About this task
Word for word, restate the lines from the one holding "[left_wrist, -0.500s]" through the end of the data below, including both endpoints and nothing more.

Data
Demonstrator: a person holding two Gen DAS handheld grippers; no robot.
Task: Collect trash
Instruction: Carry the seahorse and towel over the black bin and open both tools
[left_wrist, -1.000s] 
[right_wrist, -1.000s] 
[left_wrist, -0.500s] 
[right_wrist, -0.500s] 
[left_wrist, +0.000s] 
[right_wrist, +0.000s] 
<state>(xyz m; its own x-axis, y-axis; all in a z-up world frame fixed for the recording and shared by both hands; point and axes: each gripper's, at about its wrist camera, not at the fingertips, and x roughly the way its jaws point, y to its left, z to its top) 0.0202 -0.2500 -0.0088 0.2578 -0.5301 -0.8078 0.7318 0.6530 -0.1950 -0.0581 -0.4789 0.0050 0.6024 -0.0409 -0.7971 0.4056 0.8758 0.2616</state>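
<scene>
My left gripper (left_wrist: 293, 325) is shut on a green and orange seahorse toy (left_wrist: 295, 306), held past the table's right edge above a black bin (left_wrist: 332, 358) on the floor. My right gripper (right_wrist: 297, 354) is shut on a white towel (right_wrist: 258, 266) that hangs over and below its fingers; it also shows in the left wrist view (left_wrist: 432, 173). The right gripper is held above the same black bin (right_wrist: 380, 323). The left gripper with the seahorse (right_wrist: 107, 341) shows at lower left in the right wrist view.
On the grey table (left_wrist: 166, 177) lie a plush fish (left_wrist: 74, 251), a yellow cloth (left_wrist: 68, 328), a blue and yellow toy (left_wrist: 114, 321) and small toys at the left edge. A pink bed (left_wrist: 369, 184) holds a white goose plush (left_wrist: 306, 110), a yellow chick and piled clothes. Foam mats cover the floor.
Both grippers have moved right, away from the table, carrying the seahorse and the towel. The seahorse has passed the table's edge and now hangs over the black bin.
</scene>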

Result below
[left_wrist, -0.500s] 
[right_wrist, -0.500s] 
[left_wrist, +0.000s] 
[right_wrist, +0.000s] 
<state>(xyz m; its own x-axis, y-axis; all in a z-up world frame fixed for the recording and shared by both hands; point and axes: each gripper's, at about its wrist camera, not at the fingertips, and x roughly the way its jaws point, y to its left, z to its top) 0.0202 -0.2500 -0.0088 0.2578 -0.5301 -0.8078 0.7318 0.6530 -0.1950 -0.0581 -0.4789 0.0050 0.6024 -0.0409 -0.7971 0.4056 0.8758 0.2616</state>
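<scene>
My left gripper (left_wrist: 293, 325) is shut on a green and orange seahorse toy (left_wrist: 295, 306), held past the table's right edge above a black bin (left_wrist: 332, 358) on the floor. My right gripper (right_wrist: 297, 354) is shut on a white towel (right_wrist: 258, 266) that hangs over and below its fingers; it also shows in the left wrist view (left_wrist: 432, 173). The right gripper is held above the same black bin (right_wrist: 380, 323). The left gripper with the seahorse (right_wrist: 107, 341) shows at lower left in the right wrist view.
On the grey table (left_wrist: 166, 177) lie a plush fish (left_wrist: 74, 251), a yellow cloth (left_wrist: 68, 328), a blue and yellow toy (left_wrist: 114, 321) and small toys at the left edge. A pink bed (left_wrist: 369, 184) holds a white goose plush (left_wrist: 306, 110), a yellow chick and piled clothes. Foam mats cover the floor.
Both grippers have moved right, away from the table, carrying the seahorse and the towel. The seahorse has passed the table's edge and now hangs over the black bin.
</scene>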

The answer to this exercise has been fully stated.